**THE TASK**
Line count for "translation": tally the lines of the records below that contain it, and give only that number.

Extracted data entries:
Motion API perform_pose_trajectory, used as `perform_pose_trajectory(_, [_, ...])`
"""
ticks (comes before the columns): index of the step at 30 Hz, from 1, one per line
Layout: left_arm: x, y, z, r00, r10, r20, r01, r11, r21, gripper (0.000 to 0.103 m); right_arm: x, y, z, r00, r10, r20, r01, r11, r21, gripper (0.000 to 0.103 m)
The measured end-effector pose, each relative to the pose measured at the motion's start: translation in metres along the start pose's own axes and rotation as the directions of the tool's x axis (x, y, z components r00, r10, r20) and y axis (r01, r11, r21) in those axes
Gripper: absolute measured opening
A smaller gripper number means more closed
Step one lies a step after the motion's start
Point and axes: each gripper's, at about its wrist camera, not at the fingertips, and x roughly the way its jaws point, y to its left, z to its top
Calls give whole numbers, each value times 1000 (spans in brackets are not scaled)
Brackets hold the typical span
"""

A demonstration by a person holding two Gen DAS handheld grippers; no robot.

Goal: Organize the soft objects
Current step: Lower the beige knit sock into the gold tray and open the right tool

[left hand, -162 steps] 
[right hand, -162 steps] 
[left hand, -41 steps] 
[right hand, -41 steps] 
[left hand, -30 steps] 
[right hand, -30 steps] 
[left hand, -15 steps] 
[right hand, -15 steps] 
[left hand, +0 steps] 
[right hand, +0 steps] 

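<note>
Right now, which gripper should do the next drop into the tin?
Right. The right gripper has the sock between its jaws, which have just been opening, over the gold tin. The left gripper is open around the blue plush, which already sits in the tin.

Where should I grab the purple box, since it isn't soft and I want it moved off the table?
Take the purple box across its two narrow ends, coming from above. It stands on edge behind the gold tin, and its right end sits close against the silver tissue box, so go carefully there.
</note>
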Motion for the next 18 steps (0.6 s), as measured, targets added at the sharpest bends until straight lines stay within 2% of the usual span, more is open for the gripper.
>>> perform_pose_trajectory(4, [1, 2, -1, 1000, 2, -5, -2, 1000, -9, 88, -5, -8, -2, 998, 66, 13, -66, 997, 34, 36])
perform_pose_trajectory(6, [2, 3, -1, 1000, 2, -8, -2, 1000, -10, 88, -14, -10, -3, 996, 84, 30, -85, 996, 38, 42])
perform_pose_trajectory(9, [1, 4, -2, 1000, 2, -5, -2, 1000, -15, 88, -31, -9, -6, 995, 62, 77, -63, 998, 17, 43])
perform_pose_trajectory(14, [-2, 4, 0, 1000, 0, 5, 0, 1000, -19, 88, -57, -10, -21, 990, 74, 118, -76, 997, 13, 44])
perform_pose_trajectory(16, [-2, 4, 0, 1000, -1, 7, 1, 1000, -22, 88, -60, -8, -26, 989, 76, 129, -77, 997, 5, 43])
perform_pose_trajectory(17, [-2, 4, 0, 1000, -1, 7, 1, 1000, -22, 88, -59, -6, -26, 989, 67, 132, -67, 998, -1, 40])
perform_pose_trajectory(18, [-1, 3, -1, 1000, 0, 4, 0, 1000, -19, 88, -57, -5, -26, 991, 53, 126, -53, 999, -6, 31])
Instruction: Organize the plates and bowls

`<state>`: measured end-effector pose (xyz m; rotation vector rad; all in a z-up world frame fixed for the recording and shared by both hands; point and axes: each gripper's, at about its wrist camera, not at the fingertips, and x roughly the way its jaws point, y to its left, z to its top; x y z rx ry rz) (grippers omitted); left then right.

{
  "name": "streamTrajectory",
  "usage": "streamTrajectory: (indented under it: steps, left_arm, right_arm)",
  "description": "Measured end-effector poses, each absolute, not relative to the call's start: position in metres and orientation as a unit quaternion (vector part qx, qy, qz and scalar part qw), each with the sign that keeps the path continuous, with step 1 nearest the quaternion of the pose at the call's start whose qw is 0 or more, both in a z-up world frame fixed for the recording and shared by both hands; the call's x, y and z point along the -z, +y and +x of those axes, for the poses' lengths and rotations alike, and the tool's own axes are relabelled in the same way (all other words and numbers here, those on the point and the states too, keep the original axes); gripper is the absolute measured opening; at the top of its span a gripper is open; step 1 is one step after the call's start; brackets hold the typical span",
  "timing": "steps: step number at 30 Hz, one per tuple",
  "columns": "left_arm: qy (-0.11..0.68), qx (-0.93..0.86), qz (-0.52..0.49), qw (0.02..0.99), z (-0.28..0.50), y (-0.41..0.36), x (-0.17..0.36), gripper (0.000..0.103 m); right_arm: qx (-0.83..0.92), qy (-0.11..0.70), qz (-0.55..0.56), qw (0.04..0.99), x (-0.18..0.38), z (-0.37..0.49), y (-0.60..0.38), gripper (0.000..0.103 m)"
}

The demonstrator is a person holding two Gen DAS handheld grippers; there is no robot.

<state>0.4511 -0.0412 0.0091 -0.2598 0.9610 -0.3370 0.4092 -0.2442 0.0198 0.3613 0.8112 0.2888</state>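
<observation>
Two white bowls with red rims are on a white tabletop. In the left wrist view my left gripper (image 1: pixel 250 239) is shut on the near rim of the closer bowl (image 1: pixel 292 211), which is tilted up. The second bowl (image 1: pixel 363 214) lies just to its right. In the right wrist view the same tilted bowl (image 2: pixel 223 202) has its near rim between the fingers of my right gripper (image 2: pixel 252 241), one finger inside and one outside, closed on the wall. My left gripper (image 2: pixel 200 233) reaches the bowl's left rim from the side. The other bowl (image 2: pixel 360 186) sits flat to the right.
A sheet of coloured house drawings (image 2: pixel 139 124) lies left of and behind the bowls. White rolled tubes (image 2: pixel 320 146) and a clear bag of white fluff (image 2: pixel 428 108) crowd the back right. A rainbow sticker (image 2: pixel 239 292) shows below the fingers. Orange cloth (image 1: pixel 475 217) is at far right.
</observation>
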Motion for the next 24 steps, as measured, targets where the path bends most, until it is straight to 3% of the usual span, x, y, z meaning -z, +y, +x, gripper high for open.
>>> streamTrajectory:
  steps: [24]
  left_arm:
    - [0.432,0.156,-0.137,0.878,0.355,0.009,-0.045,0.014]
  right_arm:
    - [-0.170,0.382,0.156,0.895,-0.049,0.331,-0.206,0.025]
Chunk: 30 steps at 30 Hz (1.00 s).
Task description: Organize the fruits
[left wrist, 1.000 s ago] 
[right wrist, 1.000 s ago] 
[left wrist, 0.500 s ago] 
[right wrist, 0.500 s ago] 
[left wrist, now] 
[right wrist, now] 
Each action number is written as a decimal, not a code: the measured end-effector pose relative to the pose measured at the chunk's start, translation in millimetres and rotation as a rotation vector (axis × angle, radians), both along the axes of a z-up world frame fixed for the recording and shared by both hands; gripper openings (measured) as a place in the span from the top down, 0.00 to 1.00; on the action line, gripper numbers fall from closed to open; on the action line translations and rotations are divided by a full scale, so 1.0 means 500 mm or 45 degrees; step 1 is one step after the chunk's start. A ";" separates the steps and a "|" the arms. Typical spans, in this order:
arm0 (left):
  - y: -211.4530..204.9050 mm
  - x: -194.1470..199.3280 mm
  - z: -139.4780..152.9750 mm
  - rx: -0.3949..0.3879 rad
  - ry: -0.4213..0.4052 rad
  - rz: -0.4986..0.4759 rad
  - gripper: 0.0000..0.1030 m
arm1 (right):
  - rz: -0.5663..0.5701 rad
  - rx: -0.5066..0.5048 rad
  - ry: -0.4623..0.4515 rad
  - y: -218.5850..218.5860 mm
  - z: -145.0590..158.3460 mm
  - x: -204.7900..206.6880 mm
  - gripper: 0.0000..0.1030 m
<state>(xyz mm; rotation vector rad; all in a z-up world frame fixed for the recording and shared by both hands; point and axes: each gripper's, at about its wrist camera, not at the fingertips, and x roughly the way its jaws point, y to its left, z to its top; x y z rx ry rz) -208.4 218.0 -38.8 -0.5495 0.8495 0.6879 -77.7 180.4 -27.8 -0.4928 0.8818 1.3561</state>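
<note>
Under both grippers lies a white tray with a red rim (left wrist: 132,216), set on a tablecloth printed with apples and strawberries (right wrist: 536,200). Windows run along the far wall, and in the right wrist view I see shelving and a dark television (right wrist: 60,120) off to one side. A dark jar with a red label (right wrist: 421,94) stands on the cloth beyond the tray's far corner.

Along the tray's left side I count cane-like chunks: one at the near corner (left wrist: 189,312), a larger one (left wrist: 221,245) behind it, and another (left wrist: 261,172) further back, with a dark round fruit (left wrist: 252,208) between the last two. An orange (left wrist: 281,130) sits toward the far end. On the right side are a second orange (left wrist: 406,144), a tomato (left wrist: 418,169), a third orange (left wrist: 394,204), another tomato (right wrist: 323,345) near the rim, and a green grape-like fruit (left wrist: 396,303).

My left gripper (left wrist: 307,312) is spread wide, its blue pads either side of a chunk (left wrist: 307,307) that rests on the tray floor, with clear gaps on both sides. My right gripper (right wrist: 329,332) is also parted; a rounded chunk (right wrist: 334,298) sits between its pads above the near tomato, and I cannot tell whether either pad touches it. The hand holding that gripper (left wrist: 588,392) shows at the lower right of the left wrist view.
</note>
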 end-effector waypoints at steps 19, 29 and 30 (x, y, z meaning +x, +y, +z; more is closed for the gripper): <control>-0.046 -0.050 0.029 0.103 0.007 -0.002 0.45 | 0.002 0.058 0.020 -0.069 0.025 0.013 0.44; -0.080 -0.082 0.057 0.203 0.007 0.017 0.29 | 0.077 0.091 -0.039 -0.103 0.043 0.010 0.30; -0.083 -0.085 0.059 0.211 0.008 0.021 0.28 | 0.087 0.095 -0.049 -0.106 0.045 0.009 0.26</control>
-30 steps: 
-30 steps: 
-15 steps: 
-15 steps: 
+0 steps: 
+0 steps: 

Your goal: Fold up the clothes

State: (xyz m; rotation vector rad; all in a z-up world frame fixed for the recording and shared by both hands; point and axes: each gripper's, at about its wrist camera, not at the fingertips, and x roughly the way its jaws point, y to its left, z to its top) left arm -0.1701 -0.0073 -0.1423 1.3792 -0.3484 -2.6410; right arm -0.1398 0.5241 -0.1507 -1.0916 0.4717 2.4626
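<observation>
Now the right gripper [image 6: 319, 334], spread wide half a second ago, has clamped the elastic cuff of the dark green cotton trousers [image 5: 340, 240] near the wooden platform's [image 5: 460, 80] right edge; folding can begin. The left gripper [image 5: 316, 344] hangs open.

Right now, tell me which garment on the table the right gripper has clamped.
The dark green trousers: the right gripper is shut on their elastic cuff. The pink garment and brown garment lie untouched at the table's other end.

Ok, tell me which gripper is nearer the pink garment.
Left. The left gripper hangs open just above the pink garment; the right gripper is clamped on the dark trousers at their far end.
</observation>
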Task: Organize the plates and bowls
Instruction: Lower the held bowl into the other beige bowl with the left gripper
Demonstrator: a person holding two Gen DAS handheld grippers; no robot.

**RESULT OF THE TASK**
2